* [THE RECORDS]
________________________________________

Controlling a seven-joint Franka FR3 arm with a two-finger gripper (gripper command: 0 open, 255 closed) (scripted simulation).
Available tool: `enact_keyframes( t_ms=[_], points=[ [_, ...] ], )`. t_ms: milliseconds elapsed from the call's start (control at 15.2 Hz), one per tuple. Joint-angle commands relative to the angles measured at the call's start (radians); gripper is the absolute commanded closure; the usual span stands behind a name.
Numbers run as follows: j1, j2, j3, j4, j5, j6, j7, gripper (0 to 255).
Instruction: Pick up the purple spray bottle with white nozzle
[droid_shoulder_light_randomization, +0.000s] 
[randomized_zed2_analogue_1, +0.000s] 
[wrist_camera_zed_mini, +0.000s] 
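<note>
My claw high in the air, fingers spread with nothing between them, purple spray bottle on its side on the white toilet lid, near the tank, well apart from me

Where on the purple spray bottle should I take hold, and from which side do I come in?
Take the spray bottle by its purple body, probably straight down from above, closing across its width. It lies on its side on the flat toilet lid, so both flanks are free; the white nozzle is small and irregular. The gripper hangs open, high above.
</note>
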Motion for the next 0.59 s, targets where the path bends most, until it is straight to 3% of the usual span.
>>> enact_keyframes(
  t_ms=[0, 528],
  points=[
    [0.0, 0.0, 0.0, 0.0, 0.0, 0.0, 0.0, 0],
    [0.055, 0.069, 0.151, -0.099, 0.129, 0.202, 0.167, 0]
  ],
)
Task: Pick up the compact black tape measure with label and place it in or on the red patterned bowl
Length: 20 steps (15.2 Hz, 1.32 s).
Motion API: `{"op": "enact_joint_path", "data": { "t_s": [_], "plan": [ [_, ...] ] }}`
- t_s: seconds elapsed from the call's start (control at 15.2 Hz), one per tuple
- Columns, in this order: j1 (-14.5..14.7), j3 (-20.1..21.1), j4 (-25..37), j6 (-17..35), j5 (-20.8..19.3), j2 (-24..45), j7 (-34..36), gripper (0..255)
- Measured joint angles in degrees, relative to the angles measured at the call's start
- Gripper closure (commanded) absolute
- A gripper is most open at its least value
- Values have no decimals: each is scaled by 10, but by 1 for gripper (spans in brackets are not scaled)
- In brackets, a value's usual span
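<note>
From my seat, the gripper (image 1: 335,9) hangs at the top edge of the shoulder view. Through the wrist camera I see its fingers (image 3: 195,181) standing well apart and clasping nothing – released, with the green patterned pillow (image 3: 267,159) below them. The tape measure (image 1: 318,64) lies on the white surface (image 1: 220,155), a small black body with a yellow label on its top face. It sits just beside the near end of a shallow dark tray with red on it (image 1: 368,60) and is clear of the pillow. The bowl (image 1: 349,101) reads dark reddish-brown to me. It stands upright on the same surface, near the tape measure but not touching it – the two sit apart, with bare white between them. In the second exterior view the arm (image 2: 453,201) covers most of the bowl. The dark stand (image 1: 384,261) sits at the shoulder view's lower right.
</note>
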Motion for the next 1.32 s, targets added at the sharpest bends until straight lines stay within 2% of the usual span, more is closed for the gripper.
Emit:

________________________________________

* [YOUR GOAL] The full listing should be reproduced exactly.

* [YOUR RESPONSE]
Controlling a seven-joint Franka FR3 arm with a two-finger gripper (gripper command: 0 open, 255 closed) (scripted simulation).
Available tool: `enact_keyframes( t_ms=[_], points=[ [_, ...] ], )`. t_ms: milliseconds elapsed from the call's start (control at 15.2 Hz), one per tuple. Joint-angle commands relative to the angles measured at the call's start (radians); gripper is the absolute commanded closure; the usual span stands behind a name.
Numbers run as follows: j1, j2, j3, j4, j5, j6, j7, gripper (0 to 255).
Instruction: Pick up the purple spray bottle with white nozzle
[droid_shoulder_light_randomization, +0.000s] 
[randomized_zed2_analogue_1, +0.000s] 
[wrist_camera_zed_mini, +0.000s] 
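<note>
My claw high in the air, fingers spread with nothing between them, purple spray bottle on its side on the white toilet lid, near the tank, well apart from me

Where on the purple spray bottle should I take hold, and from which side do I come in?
Take the spray bottle by its purple body, probably straight down from above, closing across its width. It lies on its side on the flat toilet lid, so both flanks are free; the white nozzle is small and irregular. The gripper hangs open, high above.
</note>
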Motion for the next 0.59 s, targets where the path bends most, until it is straight to 3% of the usual span.
>>> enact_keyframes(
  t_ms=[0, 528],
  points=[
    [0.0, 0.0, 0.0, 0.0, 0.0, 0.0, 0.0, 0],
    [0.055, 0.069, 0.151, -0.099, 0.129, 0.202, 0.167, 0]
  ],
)
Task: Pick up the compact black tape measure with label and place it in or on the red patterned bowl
Length: 20 steps (15.2 Hz, 1.32 s).
Motion API: `{"op": "enact_joint_path", "data": { "t_s": [_], "plan": [ [_, ...] ] }}`
- t_s: seconds elapsed from the call's start (control at 15.2 Hz), one per tuple
- Columns, in this order: j1 (-14.5..14.7), j3 (-20.1..21.1), j4 (-25..37), j6 (-17..35), j5 (-20.8..19.3), j2 (-24..45), j7 (-34..36), gripper (0..255)
- Measured joint angles in degrees, relative to the angles measured at the call's start
- Gripper closure (commanded) absolute
- A gripper is most open at its least value
- Values have no decimals: each is scaled by 10, but by 1 for gripper (spans in brackets are not scaled)
- In brackets, a value's usual span
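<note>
From my seat, the gripper (image 1: 335,9) hangs at the top edge of the shoulder view. Through the wrist camera I see its fingers (image 3: 195,181) standing well apart and clasping nothing – released, with the green patterned pillow (image 3: 267,159) below them. The tape measure (image 1: 318,64) lies on the white surface (image 1: 220,155), a small black body with a yellow label on its top face. It sits just beside the near end of a shallow dark tray with red on it (image 1: 368,60) and is clear of the pillow. The bowl (image 1: 349,101) reads dark reddish-brown to me. It stands upright on the same surface, near the tape measure but not touching it – the two sit apart, with bare white between them. In the second exterior view the arm (image 2: 453,201) covers most of the bowl. The dark stand (image 1: 384,261) sits at the shoulder view's lower right.
</note>
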Motion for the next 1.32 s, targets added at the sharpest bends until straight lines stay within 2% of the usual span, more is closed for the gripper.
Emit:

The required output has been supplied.